London-based Standard Chartered said it has been in talks with U.S. authorities over its Iran transactions since early 2010 and said the public accusations by New York came as a shock.
The state’s banking regulator, Benjamin Lawsky, called Standard Chartered a “rogue institution” and threatened to revoke its state banking license on Monday.
Lawsky, head of the state’s Department of Financial Services, accused the bank of hiding 60,000 secret transactions worth $250 billion over nearly a decade. The transactions generated hundreds of millions of dollars in fees, Lawsky said.
Chief Executive Peter Sands scrambled back from vacation to help the bank plan a defense and limit damage to its reputation.
Shares in Standard Chartered closed down 16.4 percent at 12.28 pounds, taking their losses to 24 percent since the news surfaced just before Monday’s close. They had earlier slumped as low as 10.92 pounds, their lowest for three years.
The White House said it took sanctions violations seriously but made no direct reference to Lawsky’s action.
“Sanctions violations are something that this administration takes extremely seriously and has a strong record of action to this end,” White House Press Secretary Jay Carney told reporters. “The Treasury Department remains in close contact with both federal and state authorities on this matter.”
The inquiry into Standard Chartered is not the first time Lawsky has been involved in a state investigation of alleged conduct traditionally probed by federal investigators.
When he worked at the New York Attorney General’s office, Lawsky helped spearhead a still unresolved 2010 lawsuit against Bank of America Corp over its acquisition of Merrill Lynch & Co, even while that bank was settling a similar case by the U.S. Securities and Exchange Commission.
Marc Greenwald, a former federal prosecutor who is now a partner at Quinn Emanuel Urquhart & Sullivan, said it is “not completely surprising” that Lawsky might press ahead now if he felt other regulators were moving too slowly.
Lawsky did not respond to several requests for comment.
The bank had been one of the least tarnished during the financial crisis because of its focus on emerging markets and conservative approach to capital and liquidity. It said Lawsky’s order does not present “a full and accurate picture.”
“Some people were walking around under the illusion that Standard Chartered was the world’s first riskless bank, and it’s not,” said Gareth Hunt, financials analyst at Canaccord Genuity, who rates the stock a “sell.” “We’ve discovered that Standard Chartered is a mortal bank -- as they all are.”
Standard Chartered has hired two prominent law firms -- Sullivan & Cromwell in New York and Slaughter and May in London -- to represent it in its dealings with various U.S. authorities over transactions linked to Iran.
Among the Sullivan & Cromwell partners working for Standard Chartered is Rodgin Cohen, one of the best-known U.S. corporate lawyers, a person familiar with the matter said.
Sullivan & Cromwell has represented other non-U.S. banks probed for allegedly ignoring U.S. sanctions against countries.

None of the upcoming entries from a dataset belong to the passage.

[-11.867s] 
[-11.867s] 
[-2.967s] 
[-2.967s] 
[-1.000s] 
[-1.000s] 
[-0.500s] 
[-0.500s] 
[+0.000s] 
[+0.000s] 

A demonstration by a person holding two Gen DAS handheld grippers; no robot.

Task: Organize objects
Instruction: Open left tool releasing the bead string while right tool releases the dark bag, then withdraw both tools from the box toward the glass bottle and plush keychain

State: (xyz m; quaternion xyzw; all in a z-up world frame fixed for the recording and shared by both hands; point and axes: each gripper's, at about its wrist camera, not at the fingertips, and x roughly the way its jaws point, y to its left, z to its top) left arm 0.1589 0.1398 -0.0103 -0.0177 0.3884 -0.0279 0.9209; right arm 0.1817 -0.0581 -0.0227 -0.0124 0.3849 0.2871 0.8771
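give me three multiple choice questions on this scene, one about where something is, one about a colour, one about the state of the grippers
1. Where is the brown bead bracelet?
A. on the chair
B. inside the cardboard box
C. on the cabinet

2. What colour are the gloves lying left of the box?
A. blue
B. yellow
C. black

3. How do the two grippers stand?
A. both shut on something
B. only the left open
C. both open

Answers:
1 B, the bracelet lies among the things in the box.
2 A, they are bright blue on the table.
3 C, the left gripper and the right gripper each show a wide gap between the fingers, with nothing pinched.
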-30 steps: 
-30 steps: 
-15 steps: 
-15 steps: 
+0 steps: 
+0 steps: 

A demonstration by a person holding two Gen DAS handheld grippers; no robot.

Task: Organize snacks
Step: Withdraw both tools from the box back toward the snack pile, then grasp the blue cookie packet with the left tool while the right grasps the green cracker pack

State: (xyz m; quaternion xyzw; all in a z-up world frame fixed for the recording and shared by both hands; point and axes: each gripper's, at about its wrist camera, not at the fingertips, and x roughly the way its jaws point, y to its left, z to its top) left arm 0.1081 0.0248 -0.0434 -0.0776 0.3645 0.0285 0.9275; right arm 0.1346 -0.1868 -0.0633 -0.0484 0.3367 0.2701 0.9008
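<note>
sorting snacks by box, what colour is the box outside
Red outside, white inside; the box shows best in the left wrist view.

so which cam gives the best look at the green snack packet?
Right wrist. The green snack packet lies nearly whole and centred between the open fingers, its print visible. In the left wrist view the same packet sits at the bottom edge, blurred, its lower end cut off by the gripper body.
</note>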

Lawsky, in his order, described how officials at Standard Chartered had debated whether to continue its Iranian dealings, which he said exposed the U.S. banking system to terrorists, drug traffickers and corrupt states.
He said that on October 2006, the top official for business in the Americas warned in a “panicked message” that the Iranian dealings could cause “catastrophic reputational damage” and “serious criminal liability.”
A group executive director in London shot back, according to a New York branch officer quoted in the order: “You f---ing Americans. Who are you to tell us, the rest of the world, that we’re not going to deal with Iranians.”
The reply showed “obvious contempt for U.S. banking regulations,” the order said.
At that time the bank had five executive directors: Sands, now chief executive; Richard Meddings, now finance director; Mervyn Davies, a British Labour Party peer; Kai Nargolwala, who later joined Credit Suisse Group AG and left the Swiss bank last year; and Mike DeNoma, who this month departed as CEO of Chinatrust Financial Holding Co. Standard Chartered’s Americas CEO was Ray Ferguson, who is now its Singapore CEO.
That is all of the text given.